Bug 97356

Summary: ide chipsets produce "dma_timeout_expiry" after 2 days of network stress and in some cases hang the system
Product: [Retired] Red Hat Linux Reporter: Joshua Giles <joshua_giles>
Component: kernelAssignee: Arjan van de Ven <arjanv>
Status: CLOSED WONTFIX QA Contact: Brian Brock <bbrock>
Severity: high Docs Contact:
Priority: medium    
Version: 9CC: alan, barryn, elliot, k.georgiou, tao
Target Milestone: ---   
Target Release: ---   
Hardware: i686   
OS: Linux   
Whiteboard:
Fixed In Version: Doc Type: Bug Fix
Doc Text:
Story Points: ---
Clone Of: Environment:
Last Closed: 2004-09-30 15:41:08 UTC Type: ---
Regression: --- Mount Type: ---
Documentation: --- CRM:
Verified Versions: Category: ---
oVirt Team: --- RHEL 7.3 requirements from Atomic Host:
Cloudforms Team: --- Target Upstream Version:
Embargoed:
Attachments:
Description Flags
Patch from Alan none

Description Joshua Giles 2003-06-13 16:31:41 UTC
From Bugzilla Helper:
User-Agent: Mozilla/4.0 (compatible; MSIE 6.0; Windows NT 5.1)

Description of problem:
ide chipsets produce "dma_timeout_expiry" after 2 days of network stress and 
in some cases hang the system.  The cmd680 and ICH5 chipsets have hung under 
high network stress.  These chipsets are the PE650 and PE400 SC.

dmesg snip:
"Jun  9 12:57:09 dell kernel: hdc: dma_timer_expiry: dma status == 0x20
Jun  9 12:57:09 dell kernel: hdc: timeout waiting for DMA
Jun  9 12:57:09 dell kernel: hdc: timeout waiting for DMA
Jun  9 12:57:13 dell kernel: hdc: status timeout: status=0xd0 { Busy }
Jun  9 12:57:13 dell kernel: hdc: drive not ready for command
Jun  9 12:57:14 dell kernel: ide1: reset: success
"

System 1 Configuration:
BIOS: A01
1 X WD 80GB
1 X MAXTOR 250GB



Version-Release number of selected component (if applicable):
kernel-2.4.20-18.9

How reproducible:
Always

Steps to Reproduce:
1.Run network stress such as IObasher (over NFS) and multiple sendmail clients 
hitting the server.
2.After approx. 1 day you will see "dma_timeout_expiry" in dmesg
3.
    

Actual Results:  System hangs.  

Expected Results:  No errors and no hung system.

Additional info:

Sysrq is unresponsive.

Comment 1 Alan Cox 2003-06-13 16:40:57 UTC
A dma timeout expiry itself should not be fatal. There are even cases it may
happen when there is huge amounts of DMA traffic preventing the transfer or when
the drive takes a long time to respond (eg having to writeback a lot of cache
data and recalibrate and handling a bad block recovery)

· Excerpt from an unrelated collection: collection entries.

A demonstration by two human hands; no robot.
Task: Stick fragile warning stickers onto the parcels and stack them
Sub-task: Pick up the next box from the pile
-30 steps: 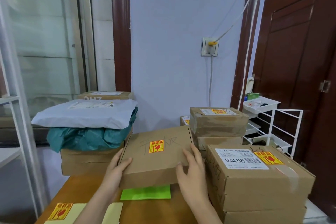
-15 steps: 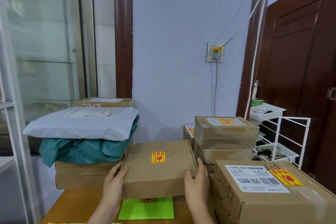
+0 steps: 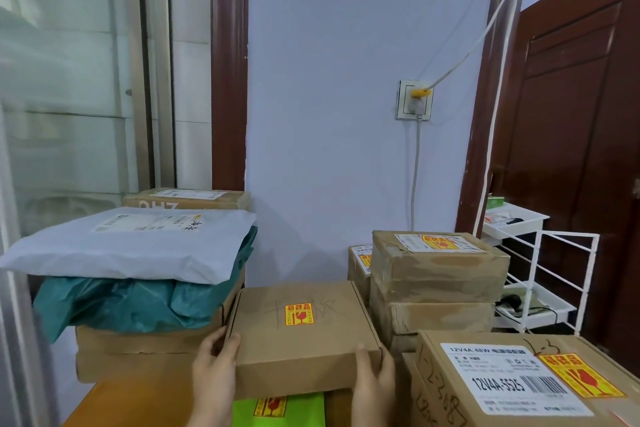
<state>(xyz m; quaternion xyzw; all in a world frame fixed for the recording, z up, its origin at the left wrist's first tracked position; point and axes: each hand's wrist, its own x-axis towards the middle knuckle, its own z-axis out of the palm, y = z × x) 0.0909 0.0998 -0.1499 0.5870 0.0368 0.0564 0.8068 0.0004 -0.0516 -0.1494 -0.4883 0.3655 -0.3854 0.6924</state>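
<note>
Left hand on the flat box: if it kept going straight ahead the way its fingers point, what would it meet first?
Probably the brown carton under the teal bag, just beyond the left hand gripping the flat box; depth is unclear.

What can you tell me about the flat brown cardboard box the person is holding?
The flat brown cardboard box is a closed, shallow mailer with faint scribbled handwriting and a yellow-and-red fragile sticker on its lid. It is held roughly level above a green parcel, the left hand and right hand gripping its near corners.
</note>
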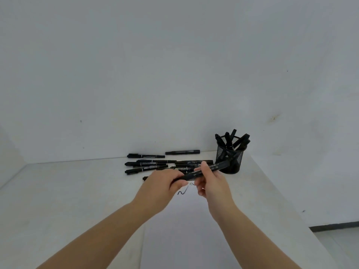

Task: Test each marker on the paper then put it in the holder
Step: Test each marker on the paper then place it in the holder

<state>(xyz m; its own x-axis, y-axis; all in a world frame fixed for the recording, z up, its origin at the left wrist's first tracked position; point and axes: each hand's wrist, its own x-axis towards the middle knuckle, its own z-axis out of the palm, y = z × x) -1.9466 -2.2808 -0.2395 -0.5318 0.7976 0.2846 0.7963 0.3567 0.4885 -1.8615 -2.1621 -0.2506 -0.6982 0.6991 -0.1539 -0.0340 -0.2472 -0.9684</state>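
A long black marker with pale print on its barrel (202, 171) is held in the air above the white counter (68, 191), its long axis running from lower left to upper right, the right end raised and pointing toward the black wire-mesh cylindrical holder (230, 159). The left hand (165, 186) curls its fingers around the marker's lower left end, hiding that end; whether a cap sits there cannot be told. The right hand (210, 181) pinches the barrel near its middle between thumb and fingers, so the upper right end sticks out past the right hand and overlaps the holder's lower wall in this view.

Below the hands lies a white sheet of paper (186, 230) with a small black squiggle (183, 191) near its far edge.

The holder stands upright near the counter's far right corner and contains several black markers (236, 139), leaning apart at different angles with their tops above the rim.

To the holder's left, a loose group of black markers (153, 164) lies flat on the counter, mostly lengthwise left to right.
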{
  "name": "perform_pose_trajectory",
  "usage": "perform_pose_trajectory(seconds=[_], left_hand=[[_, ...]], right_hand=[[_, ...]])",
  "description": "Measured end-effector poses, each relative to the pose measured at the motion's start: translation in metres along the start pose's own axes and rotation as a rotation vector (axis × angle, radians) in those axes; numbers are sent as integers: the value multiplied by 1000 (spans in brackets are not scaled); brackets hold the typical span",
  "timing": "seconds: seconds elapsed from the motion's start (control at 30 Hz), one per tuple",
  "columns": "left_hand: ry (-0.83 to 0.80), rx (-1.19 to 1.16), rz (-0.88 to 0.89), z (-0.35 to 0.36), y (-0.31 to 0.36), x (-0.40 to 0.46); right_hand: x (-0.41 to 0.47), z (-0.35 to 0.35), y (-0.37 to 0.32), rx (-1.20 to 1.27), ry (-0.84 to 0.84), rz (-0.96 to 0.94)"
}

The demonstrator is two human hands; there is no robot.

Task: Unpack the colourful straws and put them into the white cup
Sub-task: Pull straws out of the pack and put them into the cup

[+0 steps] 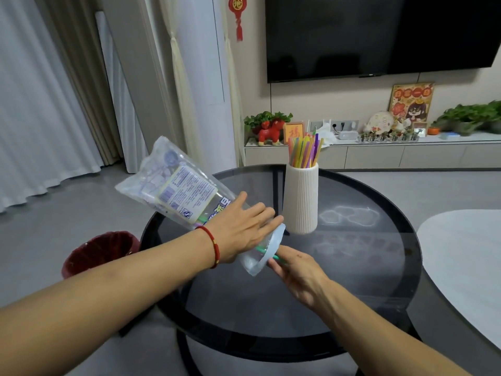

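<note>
A tall ribbed white cup (300,198) stands on the round dark glass table (352,280), with several colourful straws (305,151) sticking up out of it. My left hand (241,229) grips a clear plastic straw bag (176,189), tilted with its open mouth down toward the right. My right hand (292,270) is at the bag's mouth, its fingers pinched on a green straw (268,253) that pokes out of the bag. A red cord bracelet circles my left wrist.
A dark red waste bin (95,253) stands on the floor left of the table. A pale oval tabletop (461,267) overlaps the right side. A TV unit with plants and ornaments (379,147) runs along the far wall.
</note>
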State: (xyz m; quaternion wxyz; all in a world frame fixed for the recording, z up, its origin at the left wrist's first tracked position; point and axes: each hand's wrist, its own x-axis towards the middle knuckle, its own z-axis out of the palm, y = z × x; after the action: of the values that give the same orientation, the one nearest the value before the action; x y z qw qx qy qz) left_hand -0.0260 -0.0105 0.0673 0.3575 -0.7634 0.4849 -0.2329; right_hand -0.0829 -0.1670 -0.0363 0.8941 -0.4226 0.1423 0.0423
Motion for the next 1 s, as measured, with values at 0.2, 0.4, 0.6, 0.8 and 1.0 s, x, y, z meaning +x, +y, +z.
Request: perform_pose_trajectory(seconds=[0.2, 0.4, 0.6, 0.8, 1.0], left_hand=[[-91, -306, -168, 31, 1, -15], [-347, -659, -269, 66, 15, -24], [-511, -891, -235, 66, 10, -13], [162, -1033, -201, -1, 71, 49], [167, -1540, -638, -17, 135, 99]], right_hand=[[-9, -30, -27, -129, 165, -99], [-36, -82, -75, -455, 286, -328], [-80, -120, -114, -681, 301, -538], [-120, -117, -138, -1033, 237, -747], [-136, -95, -148, -840, 155, -863]])
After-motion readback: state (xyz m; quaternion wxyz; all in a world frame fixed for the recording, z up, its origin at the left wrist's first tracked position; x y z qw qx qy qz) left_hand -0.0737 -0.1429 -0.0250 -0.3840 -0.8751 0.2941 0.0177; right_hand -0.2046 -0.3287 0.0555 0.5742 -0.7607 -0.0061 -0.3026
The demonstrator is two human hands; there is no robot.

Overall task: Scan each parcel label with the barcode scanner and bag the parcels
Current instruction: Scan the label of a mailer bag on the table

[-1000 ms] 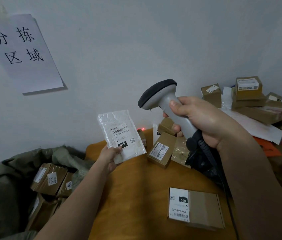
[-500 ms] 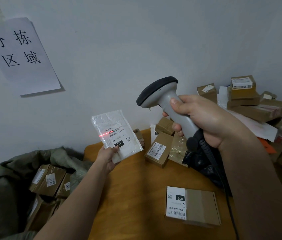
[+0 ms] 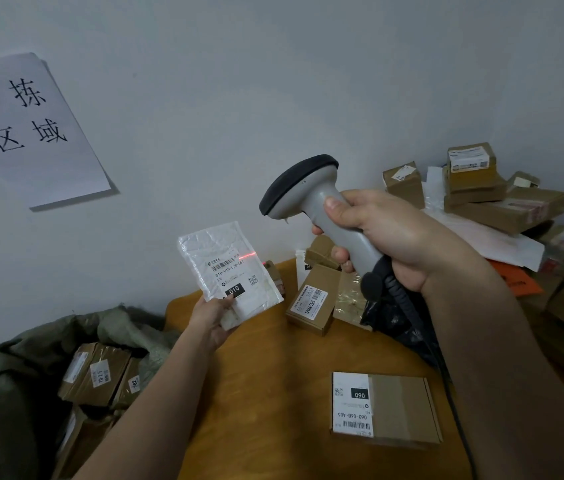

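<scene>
Right hand (image 3: 387,237) wraps the grey barcode scanner (image 3: 311,195) by its handle, head aimed toward the left hand (image 3: 213,315). That hand pinches a white parcel (image 3: 228,268) by its lower corner, upright above the table (image 3: 273,393); a red line crosses the label's top right edge.

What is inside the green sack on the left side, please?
The green sack holds brown cardboard parcels with white labels; several show at its open mouth. What lies deeper is covered by the sack's folds and the top boxes.
</scene>
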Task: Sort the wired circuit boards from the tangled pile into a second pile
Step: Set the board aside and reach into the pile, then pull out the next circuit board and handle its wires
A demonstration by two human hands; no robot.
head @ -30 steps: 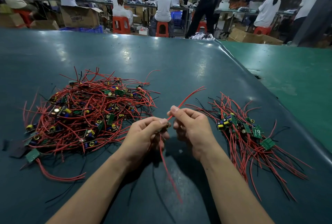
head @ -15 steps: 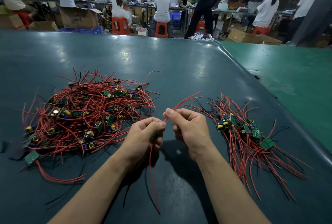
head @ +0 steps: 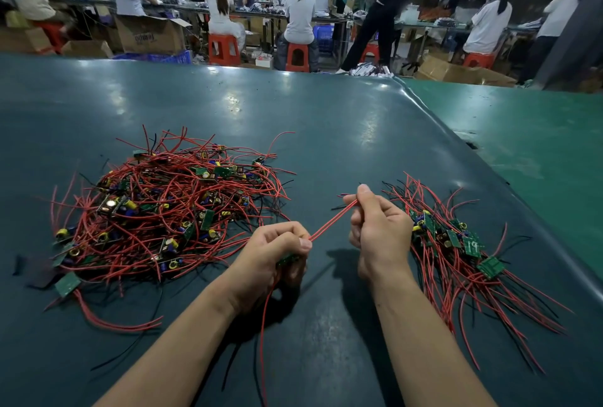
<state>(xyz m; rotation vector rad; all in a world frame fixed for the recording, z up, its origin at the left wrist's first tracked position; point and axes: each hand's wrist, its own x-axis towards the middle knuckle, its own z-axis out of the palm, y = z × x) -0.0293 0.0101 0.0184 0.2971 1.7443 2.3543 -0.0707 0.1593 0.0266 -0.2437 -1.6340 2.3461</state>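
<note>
A big tangled pile [head: 163,211] of small green circuit boards with red and black wires lies at the left of the dark table. A smaller, straighter pile [head: 456,243] lies at the right. Between them, my left hand [head: 277,253] grips one green board [head: 288,258], mostly hidden in the fingers, with a red wire hanging below. My right hand [head: 378,227] pinches that board's pair of red wires [head: 329,224], drawn taut between the two hands.
The dark table [head: 326,132] ends at a rounded right edge, with a green surface [head: 538,152] beyond it. Loose black and red wires trail toward the near edge. Several people sit on red stools at benches far behind.
My hands have moved apart. The right hand slid along the red wire pair up and to the right, drawing it straight; the free ends past my fingers are now short.
</note>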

The hang is more problematic. Is the hang a series of 0xD0 {busy} reset, then
still 0xD0 reset afterwards. If so is the hang only occuring on WD drives ? (I
ask this not because I suspect the WD drives are buggy Im just trying to match a
couple of other reports up)


Comment 2 Joshua Giles 2003-06-13 16:48:17 UTC
The kernel this issue was tested on is NOT 2.4.20-18.9
THe issue IS seen on 2.4.20-16.9smp

Comment 3 Arjan van de Ven 2003-06-13 16:48:19 UTC
*** Bug 97358 has been marked as a duplicate of this bug. ***

Comment 4 Alan Cox 2003-06-13 16:55:28 UTC
Arjan does -16 have the DMA recovery locking fixes that are in -ac. If the went
into -18 or are not in yet that would explain why on SMP it can go from
timeout->hang not timeout->happy


Comment 5 Robert Hentosh 2003-06-13 17:36:31 UTC
Alan, The problem was seen on Maxtor and Segate drives. 

We have also have seen an issue with IBM drives that we think is drive related.
I only mention this because the problem with the IBM drives happens under the
same stress and after the same period of time (around 2 days).  In the IBM case
it reports "unrecoverable errors" and does not get any "DMA timeouts".  We see
that as a seperate issue.

Comment 6 Robert Hentosh 2003-06-13 17:41:15 UTC
A the drivers/ide/... directory tree is the same between -16.9 and -18.9. I
checked with a diff -urN

Comment 7 Alan Cox 2003-06-13 17:43:27 UTC
The IBM one I can duplicate with a CMD680 but not with the -18 kernel only the
one before we fixed the UDMA speed bug for you guys.  With wrong UDMA speed and
high load the IBM drives I tried just powered off in disgust in the end 8)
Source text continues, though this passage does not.